Cercando su internet tracce di un libro che nessuno ha ancora avuto il puntiglio di scrivere – Una storia degli abbracci in politica 1940-2017 – mi sono imbattuto nella storia di Charlie Crist, governatore della Florida dal 2007 al 2011 e membro della Camera dei rappresentanti.
Fort Meyers, sono passate poche settimane dal suo giuramento e Obama è in Florida per tenere un discorso sul piano di stimolo all’economia, avversato a Washington dai repubblicani. Crist, che allora era governatore della Florida, presenta il presidente, chiede un applauso. Obama gli si avvicina, gli sorride educatamente e lo abbraccia. Un secondo, non di più. Nella sua autobiografia Crist lo descrive come il tipo di abbraccio che significa: «Ehi, bello rivederti, grazie di essere qui». Ma è un abbraccio che gli distruggerà la carriera tra i repubblicani. Nella corsa alla nomination per un seggio al Senato contro Marco Rubio quella foto gli verrà rinfacciata come prova di intelligenza con il nemico, e lo costringerà a ritirarsi dalla corsa elettorale e quindi ad abbandonare il partito.
Il secondo abbraccio di cui mi sono ricordato è quello tra Bill Clinton e Monica Lewinski.
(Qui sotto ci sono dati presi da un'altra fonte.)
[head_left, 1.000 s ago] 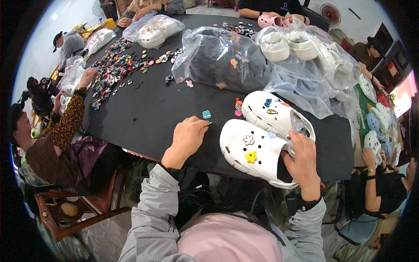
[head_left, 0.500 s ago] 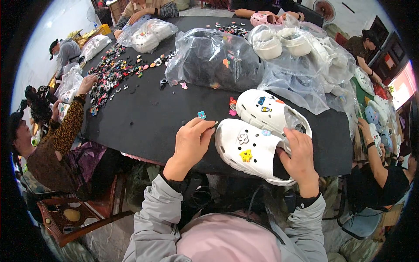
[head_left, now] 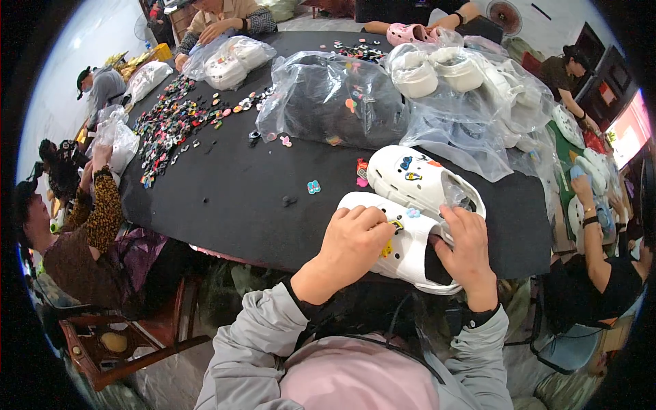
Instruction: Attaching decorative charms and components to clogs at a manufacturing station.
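A white clog [head_left: 418,257] lies nearest me at the table edge, toe to the left. My right hand [head_left: 466,244] grips it at the heel opening, thumb inside and fingers over the side. Over the toe, my left hand [head_left: 347,247] is closed with its fingertips at a small dark and yellow shoe charm [head_left: 395,226]; whether it sits in a hole is hidden. A yellow charm [head_left: 387,250] and a pale blue flower charm [head_left: 413,213] show on the upper. Behind it rests a second white clog [head_left: 410,174] with several charms and clear plastic inside.
Loose on the black table [head_left: 225,205] lie a blue charm [head_left: 313,186], a red and pink charm [head_left: 361,172] and a dark charm [head_left: 290,201]. A charm pile [head_left: 171,126] spreads far left. Bagged white clogs [head_left: 471,75] stand behind. Other people work around the table.
My left hand has moved right from beside the toe onto the clog's upper, bringing the small charm. A dark charm now shows on the table. My right hand keeps its hold.
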Demonstrator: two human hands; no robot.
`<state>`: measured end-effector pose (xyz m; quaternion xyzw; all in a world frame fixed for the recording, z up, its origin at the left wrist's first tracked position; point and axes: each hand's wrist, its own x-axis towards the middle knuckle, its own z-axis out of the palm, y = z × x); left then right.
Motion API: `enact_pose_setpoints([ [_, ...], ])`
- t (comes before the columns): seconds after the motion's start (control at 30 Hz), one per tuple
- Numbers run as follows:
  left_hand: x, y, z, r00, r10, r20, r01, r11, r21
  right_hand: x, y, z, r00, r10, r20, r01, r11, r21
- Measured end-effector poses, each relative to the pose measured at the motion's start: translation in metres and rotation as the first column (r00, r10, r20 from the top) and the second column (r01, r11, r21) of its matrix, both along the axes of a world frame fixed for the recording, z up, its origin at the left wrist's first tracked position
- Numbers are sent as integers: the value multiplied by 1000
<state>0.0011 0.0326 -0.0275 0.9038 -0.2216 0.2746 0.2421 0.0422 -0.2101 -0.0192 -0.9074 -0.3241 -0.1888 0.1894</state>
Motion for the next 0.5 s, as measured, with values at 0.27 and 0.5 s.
enact_pose_setpoints([
  [0.27,3,7,6,994,-18,-105,16,1000,-25,-17,10,30,989,-99,110,116,980,-163],
  [0.5,2,1,12,986,-42,-163,21,991,-131,-41,26,30,991,50,-127,-24,980,197],
])
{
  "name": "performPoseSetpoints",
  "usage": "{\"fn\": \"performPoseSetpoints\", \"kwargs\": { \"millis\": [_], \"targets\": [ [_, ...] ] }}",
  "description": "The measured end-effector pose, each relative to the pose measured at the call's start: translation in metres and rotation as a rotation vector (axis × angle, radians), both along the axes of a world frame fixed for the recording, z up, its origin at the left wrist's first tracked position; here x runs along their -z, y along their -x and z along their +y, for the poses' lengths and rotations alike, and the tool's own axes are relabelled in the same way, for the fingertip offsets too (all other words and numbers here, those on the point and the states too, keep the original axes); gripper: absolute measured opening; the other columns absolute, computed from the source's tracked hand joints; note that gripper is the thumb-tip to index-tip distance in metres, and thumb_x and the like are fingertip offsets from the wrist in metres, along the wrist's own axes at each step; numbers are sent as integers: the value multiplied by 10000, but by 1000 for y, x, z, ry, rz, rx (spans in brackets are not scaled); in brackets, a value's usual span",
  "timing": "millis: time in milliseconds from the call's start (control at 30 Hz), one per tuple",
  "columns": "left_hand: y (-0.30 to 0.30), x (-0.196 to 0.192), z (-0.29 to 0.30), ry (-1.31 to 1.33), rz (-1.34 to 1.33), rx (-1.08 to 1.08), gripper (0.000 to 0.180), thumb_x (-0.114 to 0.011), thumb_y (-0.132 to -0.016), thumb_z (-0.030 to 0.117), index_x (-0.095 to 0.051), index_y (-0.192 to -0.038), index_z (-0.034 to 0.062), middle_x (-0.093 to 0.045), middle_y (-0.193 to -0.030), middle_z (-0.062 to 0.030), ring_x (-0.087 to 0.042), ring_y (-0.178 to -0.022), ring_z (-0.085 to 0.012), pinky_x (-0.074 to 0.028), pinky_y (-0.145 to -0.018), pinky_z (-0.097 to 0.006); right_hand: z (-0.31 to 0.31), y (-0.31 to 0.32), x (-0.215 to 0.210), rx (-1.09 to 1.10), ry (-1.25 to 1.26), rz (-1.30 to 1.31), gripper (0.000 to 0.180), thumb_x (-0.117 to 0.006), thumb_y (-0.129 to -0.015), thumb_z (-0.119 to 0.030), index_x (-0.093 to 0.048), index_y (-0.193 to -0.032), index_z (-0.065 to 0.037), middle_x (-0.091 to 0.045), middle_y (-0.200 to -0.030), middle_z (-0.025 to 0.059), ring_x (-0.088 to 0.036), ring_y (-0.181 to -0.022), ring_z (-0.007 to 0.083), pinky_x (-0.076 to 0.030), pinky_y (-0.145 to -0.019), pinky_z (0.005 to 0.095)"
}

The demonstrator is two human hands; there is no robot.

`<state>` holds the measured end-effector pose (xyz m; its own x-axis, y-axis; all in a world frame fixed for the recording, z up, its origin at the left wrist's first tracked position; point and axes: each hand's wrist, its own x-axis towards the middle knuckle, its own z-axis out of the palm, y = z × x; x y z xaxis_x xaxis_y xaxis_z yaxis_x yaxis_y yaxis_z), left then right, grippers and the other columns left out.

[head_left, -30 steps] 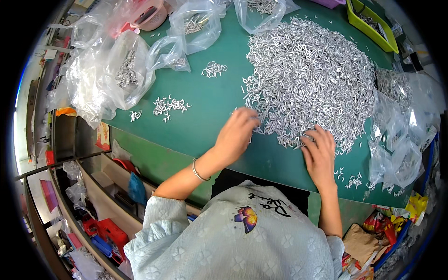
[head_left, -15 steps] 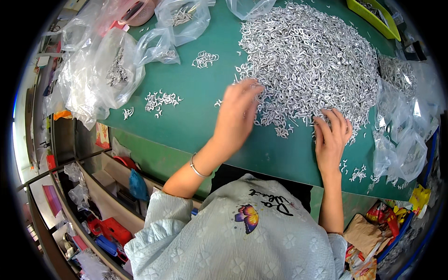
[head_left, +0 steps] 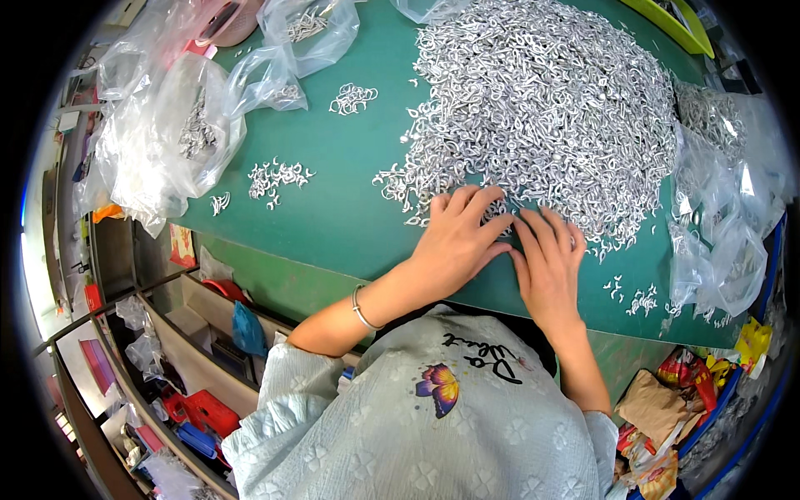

È l’ottobre del 1996 e i due vengono immortalati durante una cena di raccolta fondi per la campagna elettorale. Clinton è di schiena, e dalla sua spalla destra spunta il volto della Lewinski. Una fotografia che finirà sulla copertina di Time quando esploderà il Sexgate, ma in questo caso il gesto affettuoso non sarà un motivo di strumentalizzazione politica. Sarà una prova a carico nel processo di impeachment.
Gli abbracci in politica sono spesso spontanei, e per questo possono macchiare indelebilmente carriere politiche o cambiare i destini della politica internazionale. Era il giugno del 1979 quando Jimmy Carter incontrò Leonid Breznev a Vienna alle battute finali dei negoziati per il Salt II, il trattato per la limitazione delle armi strategiche. Si era in piena guerra fredda e la tensione nucleare era insostenibile. Breznev salutò Carter dicendo: «Dio non ci perdonerà se falliremo». Carter si emozionò, si alzò in piedi e – ancora oggi non si sa se spontaneamente o per senso della scena – lo abbracciò, regalando la foto per la prima pagina ai giornali di tutto il mondo. L’abbraccio divenne un segno di distensione politica, e un simbolo della fiducia americana verso le buone intenzioni dell’Unione Sovietica. Sei mesi dopo l’Urss invase l’Afghanistan e quell’abbraccio divenne centrale nella campagna presidenziale di Ronald Reagan contro Carter, che gli rinfacciò il suo «hug and kiss» con il nemico.
Come un perfetto lieto fine posato non si può invece non passare per l’abbraccio degli Obama e i «four more years». La foto pubblicata dopo la vittoria alle elezioni presidenziali del 2012 è diventata in pochissime ore una rappresentazione iconica della sua presidenza, e di quanto il mondo intero avrebbe voluto essere abbracciato come la First Lady. In una storia politica italiana attraverso gli abbracci invece non potrebbe mancare l’abbraccio degli abbracci, il gesto su cui si è fantasticato più di ogni altra cosa, quello immaginato e ricostruito in ogni suo movimento: l’abbraccio (e soprattutto il bacio) tra Giulio Andreotti e Totò Riina.
Ora, dopo una lunga pausa senza effusioni politicamente rilevanti, si è aperta una nuova stagione di abbracci, ma ad aprirla non è stato il povero Giuliano Pisapia, colpevole di avere abbracciato una pericolosissima Maria Elena Boschi. Gli occhi chiusi, il sorriso disteso, le braccia che si incrociano in un abbraccio tenero e saldo, come quello che intende dare nuovamente al paese: l’abbraccio di Silvio Berlusconi a quel povero agnellino è l’unico abbraccio politicamente rilevante degli ultimi anni. Sto arrivando, e vi abbraccerò ancora, sembra dire.